The evolutionary aesthetics is concerned with the evolutionary origin and evolution of aesthetic sensibility. The evolutionary aesthetic draws on approaches from evolutionary epistemology .

In detail, the term “evolutionary aesthetics” - like the term “aesthetics” itself - is used differently, especially for the investigation

  • the question of why people find something beautiful or ugly or why they are attracted to certain stimuli
  • the origins of art and artistic activity
  • the emergence of certain universal modes of perception, for example that the colors red and yellow, especially in combination with black, are perceived as signal colors all over the world .

Evolution theory of aesthetic feeling

According to the theory of evolutionary psychology , human aesthetic perception is also the result of evolutionary adaptation . It is assumed that there is a genetic basis for certain aesthetic preferences that have developed in the course of the evolution of humans and their ancestors , as well as an evolutionarily justifiable advantage through aesthetic preferences.

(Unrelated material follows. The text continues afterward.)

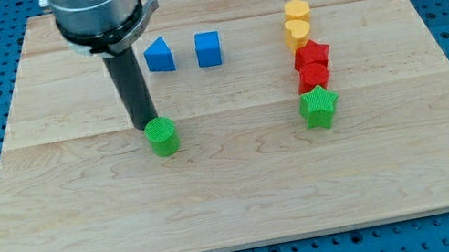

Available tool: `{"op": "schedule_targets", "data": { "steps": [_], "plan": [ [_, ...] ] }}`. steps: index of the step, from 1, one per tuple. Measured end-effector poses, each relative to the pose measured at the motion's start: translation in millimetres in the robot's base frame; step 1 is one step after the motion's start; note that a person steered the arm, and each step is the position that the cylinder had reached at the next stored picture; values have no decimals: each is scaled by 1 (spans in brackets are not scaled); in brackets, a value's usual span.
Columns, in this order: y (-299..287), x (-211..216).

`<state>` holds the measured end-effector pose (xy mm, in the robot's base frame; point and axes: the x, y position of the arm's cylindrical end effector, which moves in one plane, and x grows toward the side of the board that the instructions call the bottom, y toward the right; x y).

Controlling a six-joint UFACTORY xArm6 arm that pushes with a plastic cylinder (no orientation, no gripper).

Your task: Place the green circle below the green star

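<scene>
green circle (163,137), ridged short cylinder, upright

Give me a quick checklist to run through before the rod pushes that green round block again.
1. My tip close behind the green circle block, at its upper left: ok.
2. Circle below the green star block: not ok; it lies far to the view's left.
3. Path rightward along the wooden board: ok, nothing between them.
4. Spot below the star free: ok.
5. Red blocks touching the star: cannot tell.
</scene>
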<state>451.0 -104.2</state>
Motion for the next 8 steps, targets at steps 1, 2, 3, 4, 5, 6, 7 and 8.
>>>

Even today, humans still respond to certain key stimuli that in earlier millions of years were conducive to the survival, reproduction and transmission of human genes. The same as for key stimuli should therefore also apply to aesthetic sensations.

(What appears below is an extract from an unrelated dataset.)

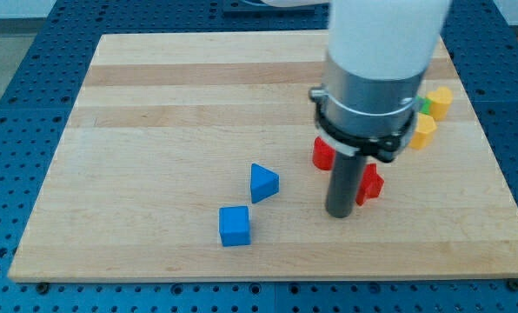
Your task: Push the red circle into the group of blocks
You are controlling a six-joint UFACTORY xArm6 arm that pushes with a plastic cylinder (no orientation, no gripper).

Adjustment of preferences to natural living conditions

Evolutionary aesthetics assumes that the aesthetic perception has adapted to the natural living conditions. For example, it can be shown that people in all cultures find river landscapes and semi-open park landscapes particularly attractive. According to evolutionary psychologists, this is a legacy of life in the savannah, where landscapes were advantageous for early humans, the prospect of food and water, but also a certain protection. The evolutionary biologist Carsten Niemitz, on the other hand, sees the attractiveness of water landscapes as an indication that water bodies were a central habitat of the early ancestors of man.

Sexual selection

A second form of adaptation that plays a role in the evolution of the perception of beauty is sexual selection , as described by Charles Darwin . It can be used to justify those aesthetic preferences that play a role when choosing a partner, such as physical attractiveness. A variety of aesthetic preferences can be explained with the model of sexual selection.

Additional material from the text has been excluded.